[About this task]
When a line in the entries contains the word "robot", copy that line in full.

Items listed in a dataset:
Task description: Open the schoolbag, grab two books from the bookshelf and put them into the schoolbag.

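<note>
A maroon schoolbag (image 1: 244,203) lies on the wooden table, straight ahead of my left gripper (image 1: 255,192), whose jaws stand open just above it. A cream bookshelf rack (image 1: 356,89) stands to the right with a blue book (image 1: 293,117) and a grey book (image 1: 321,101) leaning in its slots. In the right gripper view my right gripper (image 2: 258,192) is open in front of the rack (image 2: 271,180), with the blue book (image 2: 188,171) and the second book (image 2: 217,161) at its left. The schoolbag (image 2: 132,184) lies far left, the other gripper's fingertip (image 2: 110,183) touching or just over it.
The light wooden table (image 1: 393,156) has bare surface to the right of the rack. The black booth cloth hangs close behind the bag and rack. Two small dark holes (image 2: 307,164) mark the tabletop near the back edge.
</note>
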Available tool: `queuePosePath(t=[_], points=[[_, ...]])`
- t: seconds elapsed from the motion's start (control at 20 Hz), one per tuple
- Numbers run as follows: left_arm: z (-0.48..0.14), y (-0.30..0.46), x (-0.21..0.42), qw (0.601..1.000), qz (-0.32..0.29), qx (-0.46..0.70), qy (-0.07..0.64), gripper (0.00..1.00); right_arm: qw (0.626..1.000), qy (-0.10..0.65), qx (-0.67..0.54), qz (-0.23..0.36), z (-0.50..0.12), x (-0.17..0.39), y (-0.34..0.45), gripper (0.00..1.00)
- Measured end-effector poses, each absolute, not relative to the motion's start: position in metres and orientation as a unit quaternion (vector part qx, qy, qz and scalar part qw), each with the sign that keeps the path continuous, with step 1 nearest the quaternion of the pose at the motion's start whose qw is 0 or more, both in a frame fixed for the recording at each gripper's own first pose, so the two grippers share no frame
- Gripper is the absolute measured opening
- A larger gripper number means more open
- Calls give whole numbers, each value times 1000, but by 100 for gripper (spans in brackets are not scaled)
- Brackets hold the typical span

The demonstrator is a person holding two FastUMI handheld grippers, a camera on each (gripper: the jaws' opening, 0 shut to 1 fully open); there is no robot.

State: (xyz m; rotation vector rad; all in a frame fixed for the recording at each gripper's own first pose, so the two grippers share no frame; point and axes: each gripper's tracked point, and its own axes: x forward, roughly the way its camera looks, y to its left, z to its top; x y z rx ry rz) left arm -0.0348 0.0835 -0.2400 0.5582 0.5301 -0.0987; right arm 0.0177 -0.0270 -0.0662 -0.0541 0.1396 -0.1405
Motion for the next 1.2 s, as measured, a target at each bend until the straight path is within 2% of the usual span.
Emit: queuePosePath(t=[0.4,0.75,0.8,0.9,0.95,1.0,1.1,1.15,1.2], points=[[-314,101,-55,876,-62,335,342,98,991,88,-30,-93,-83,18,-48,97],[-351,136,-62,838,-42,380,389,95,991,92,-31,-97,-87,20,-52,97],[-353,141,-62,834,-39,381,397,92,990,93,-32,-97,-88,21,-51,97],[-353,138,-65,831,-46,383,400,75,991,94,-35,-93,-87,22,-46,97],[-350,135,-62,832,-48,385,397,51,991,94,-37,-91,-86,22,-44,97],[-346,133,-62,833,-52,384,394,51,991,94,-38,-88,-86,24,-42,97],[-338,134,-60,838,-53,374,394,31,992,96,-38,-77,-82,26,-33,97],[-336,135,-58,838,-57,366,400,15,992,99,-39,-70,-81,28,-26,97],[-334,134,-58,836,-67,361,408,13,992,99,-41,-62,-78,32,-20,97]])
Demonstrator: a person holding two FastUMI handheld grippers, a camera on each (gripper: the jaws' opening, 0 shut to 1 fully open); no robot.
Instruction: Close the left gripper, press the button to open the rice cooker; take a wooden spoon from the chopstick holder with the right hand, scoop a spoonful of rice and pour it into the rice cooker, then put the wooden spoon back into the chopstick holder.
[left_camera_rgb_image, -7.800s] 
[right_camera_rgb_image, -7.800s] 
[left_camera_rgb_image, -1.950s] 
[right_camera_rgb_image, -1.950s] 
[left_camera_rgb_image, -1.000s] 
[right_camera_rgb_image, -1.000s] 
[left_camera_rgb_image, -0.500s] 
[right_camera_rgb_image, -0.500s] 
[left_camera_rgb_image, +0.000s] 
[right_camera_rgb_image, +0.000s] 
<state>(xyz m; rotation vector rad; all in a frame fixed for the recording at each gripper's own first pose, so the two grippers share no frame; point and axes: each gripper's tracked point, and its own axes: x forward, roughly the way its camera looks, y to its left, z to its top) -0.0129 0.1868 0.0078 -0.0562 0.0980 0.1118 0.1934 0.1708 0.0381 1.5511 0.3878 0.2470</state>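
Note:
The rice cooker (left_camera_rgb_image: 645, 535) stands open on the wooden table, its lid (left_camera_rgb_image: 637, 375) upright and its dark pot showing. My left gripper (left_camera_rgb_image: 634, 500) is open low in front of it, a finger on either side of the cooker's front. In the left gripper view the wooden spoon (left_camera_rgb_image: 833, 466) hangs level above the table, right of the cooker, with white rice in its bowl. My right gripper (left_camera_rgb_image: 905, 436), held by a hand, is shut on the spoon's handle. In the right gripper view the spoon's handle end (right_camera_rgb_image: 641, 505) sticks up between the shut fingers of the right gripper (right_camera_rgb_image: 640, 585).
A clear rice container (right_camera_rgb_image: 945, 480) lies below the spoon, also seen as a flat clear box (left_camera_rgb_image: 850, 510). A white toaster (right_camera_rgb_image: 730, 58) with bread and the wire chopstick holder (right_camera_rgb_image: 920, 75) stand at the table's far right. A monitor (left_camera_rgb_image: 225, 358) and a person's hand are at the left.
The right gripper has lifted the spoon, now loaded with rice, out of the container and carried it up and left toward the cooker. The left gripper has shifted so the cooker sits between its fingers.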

[Answer to this problem]
The demonstrator is a person holding two FastUMI handheld grippers, a camera on each (gripper: the jaws' opening, 0 shut to 1 fully open); there is no robot.
Demonstrator: a person holding two FastUMI handheld grippers, a camera on each (gripper: the jaws' opening, 0 shut to 1 fully open); no robot.

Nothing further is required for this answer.